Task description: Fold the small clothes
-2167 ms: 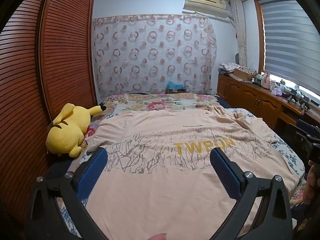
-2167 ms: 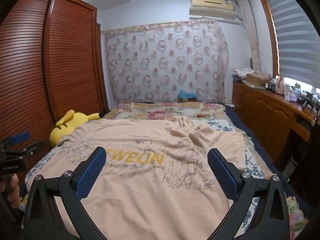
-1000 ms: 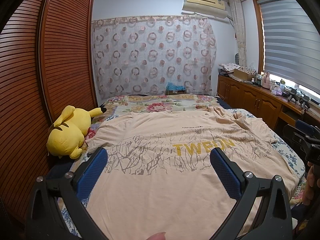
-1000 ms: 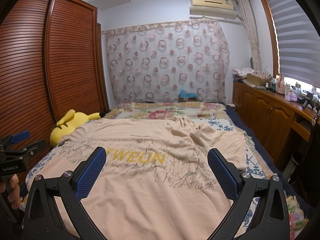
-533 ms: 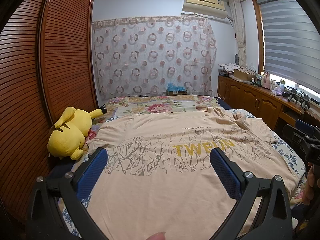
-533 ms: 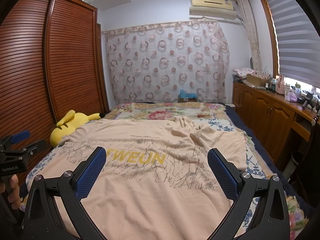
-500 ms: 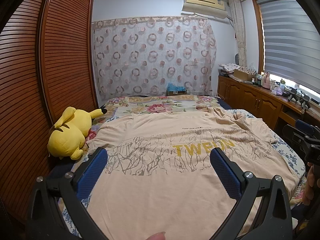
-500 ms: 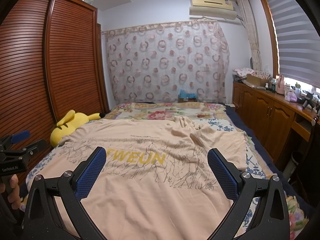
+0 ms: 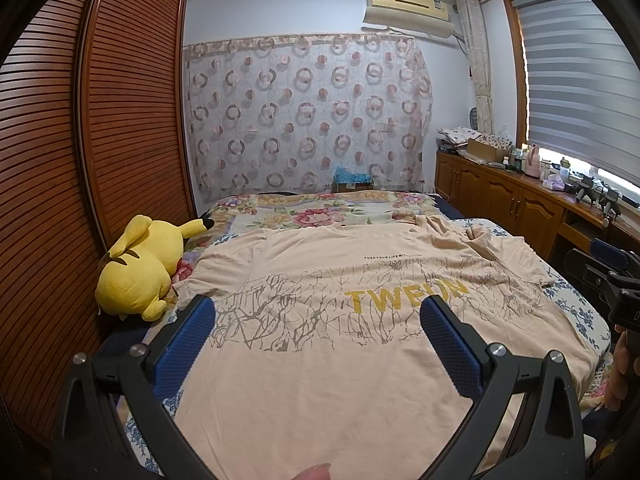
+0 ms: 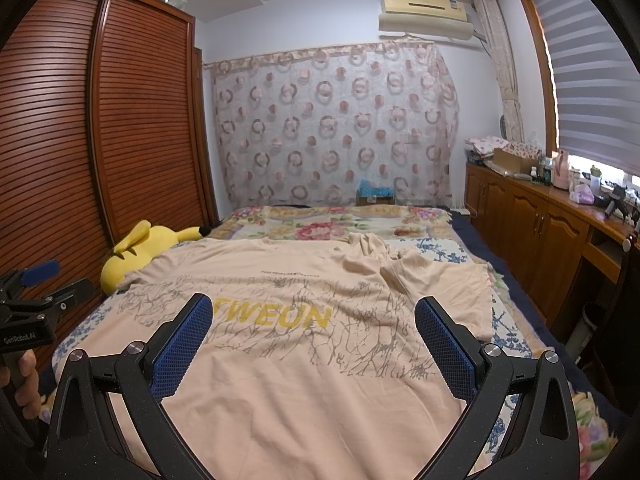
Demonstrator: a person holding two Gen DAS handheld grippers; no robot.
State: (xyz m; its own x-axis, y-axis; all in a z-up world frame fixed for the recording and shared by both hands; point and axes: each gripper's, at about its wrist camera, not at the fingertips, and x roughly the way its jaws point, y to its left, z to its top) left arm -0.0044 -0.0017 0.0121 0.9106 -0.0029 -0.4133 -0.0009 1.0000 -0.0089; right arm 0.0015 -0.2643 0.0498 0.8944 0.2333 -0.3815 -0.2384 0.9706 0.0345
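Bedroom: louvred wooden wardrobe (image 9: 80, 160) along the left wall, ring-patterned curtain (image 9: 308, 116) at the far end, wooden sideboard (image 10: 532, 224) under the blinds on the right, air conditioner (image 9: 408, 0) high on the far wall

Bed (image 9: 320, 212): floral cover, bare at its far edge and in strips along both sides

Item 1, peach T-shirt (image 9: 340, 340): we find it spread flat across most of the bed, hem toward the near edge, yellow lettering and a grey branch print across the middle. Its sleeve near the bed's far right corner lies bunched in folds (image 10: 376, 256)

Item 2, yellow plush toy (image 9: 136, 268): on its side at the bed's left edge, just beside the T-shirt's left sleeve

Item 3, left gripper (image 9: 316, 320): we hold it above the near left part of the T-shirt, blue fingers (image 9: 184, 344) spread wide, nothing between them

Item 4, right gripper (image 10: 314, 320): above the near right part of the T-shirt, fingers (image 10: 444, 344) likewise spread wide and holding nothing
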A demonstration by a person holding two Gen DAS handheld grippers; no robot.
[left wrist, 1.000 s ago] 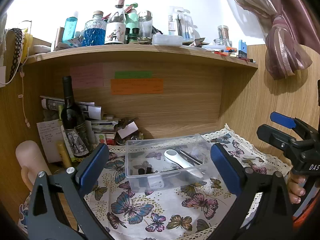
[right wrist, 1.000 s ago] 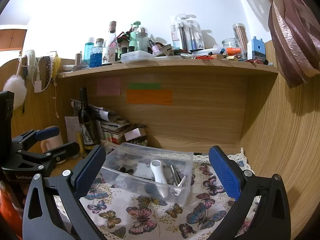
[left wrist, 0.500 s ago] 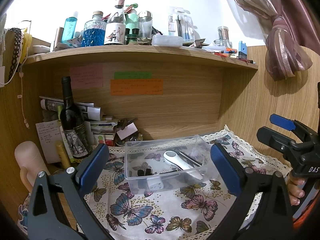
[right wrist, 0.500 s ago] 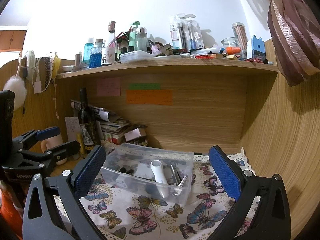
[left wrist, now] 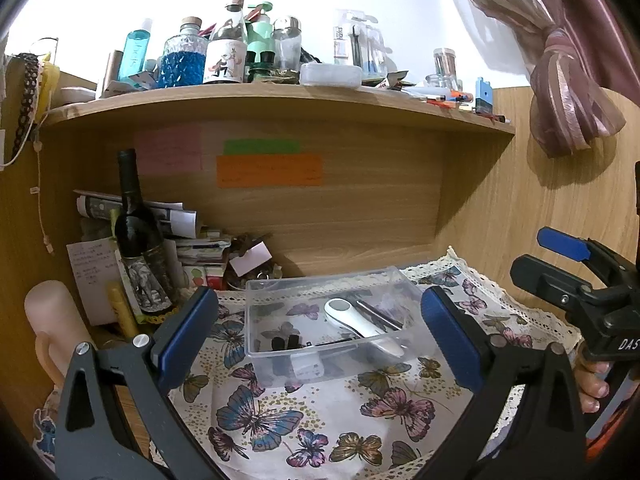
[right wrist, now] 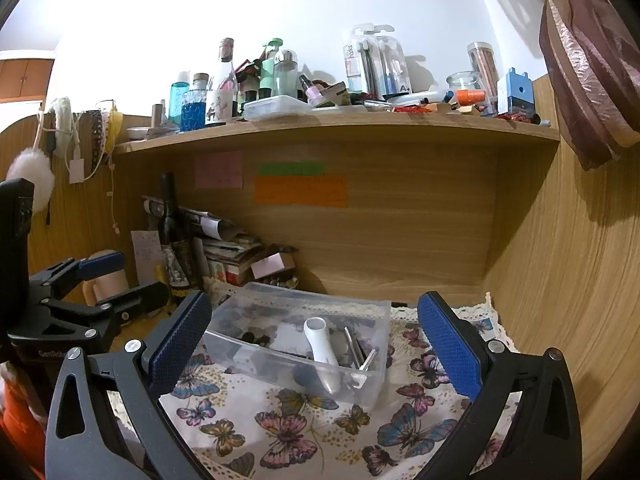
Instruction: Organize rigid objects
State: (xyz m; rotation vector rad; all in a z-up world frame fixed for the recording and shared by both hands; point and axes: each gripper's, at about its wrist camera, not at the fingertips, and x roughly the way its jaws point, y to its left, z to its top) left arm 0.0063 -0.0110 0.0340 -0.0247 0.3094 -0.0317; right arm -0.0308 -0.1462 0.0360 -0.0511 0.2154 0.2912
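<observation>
A clear plastic bin [left wrist: 256, 332] [right wrist: 380, 316] sits on the butterfly cloth [left wrist: 280, 420] [right wrist: 280, 432]. Inside lie a white handheld device [left wrist: 356, 320] [right wrist: 320, 344], metal tools [left wrist: 378, 312] [right wrist: 356, 350], small black pieces [left wrist: 284, 343] [right wrist: 252, 336] and a small white block [right wrist: 246, 360]. My left gripper [left wrist: 320, 336] is open and empty, just in front of the bin; it also shows in the right wrist view [right wrist: 120, 276]. My right gripper [right wrist: 314, 340] is open and empty, also in front of the bin; it shows in the left wrist view [left wrist: 552, 260].
A dark wine bottle [left wrist: 138, 240] [right wrist: 176, 240] stands at the left beside stacked papers and books [left wrist: 192, 240]. A pink cylinder [left wrist: 56, 332] stands far left. A wooden shelf [left wrist: 280, 98] above is crowded with bottles. Wooden walls close the back and right.
Both grippers have drifted back very slightly, with the bin a touch higher in view. Both stay open and empty.
</observation>
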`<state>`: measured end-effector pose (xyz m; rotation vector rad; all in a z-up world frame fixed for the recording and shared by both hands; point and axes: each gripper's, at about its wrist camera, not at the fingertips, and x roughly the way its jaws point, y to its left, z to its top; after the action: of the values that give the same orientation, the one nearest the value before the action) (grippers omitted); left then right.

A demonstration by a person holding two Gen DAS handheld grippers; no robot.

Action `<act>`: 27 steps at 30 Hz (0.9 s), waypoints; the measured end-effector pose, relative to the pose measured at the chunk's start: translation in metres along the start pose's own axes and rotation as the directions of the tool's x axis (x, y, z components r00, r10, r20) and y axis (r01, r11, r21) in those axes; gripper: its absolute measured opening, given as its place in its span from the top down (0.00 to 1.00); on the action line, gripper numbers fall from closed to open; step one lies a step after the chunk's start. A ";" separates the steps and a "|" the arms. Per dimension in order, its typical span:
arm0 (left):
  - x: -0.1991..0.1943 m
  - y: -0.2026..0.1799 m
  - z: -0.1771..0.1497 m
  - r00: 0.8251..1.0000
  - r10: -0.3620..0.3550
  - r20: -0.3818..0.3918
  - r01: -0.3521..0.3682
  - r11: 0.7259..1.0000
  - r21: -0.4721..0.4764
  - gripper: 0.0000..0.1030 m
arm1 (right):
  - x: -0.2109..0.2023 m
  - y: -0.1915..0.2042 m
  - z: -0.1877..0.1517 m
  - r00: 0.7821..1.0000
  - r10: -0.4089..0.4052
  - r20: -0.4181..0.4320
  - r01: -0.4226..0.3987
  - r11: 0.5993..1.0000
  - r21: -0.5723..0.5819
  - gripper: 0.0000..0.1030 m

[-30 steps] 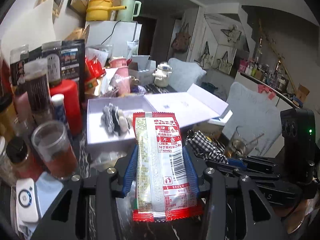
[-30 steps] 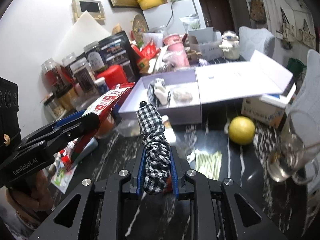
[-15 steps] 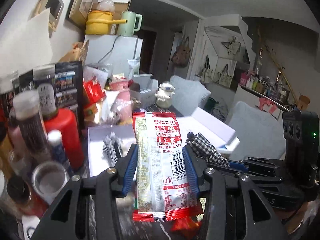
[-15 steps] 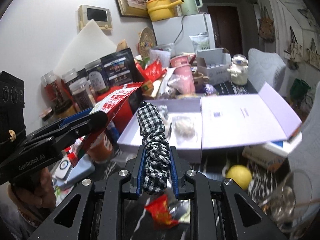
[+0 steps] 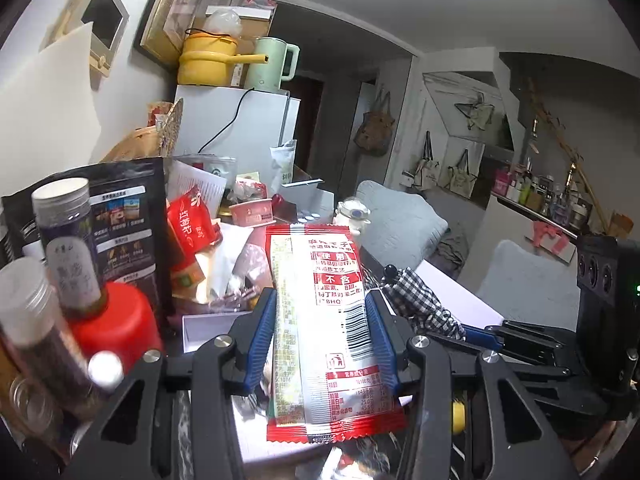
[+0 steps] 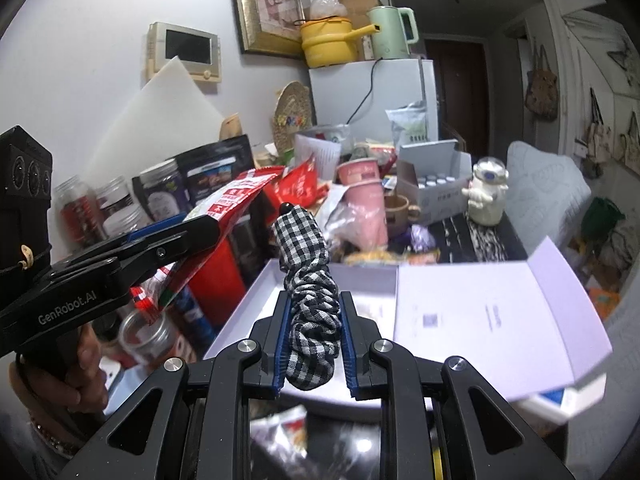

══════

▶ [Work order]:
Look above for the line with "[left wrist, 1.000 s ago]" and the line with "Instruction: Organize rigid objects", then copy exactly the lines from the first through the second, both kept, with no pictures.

▶ [Result]:
[left wrist, 1.000 s ago] 
[right wrist, 1.000 s ago] 
[left wrist, 0.500 s ago] 
[right wrist, 0.500 s ago] 
[left wrist, now] 
[right wrist, now] 
Instruction: Organize rigid objects

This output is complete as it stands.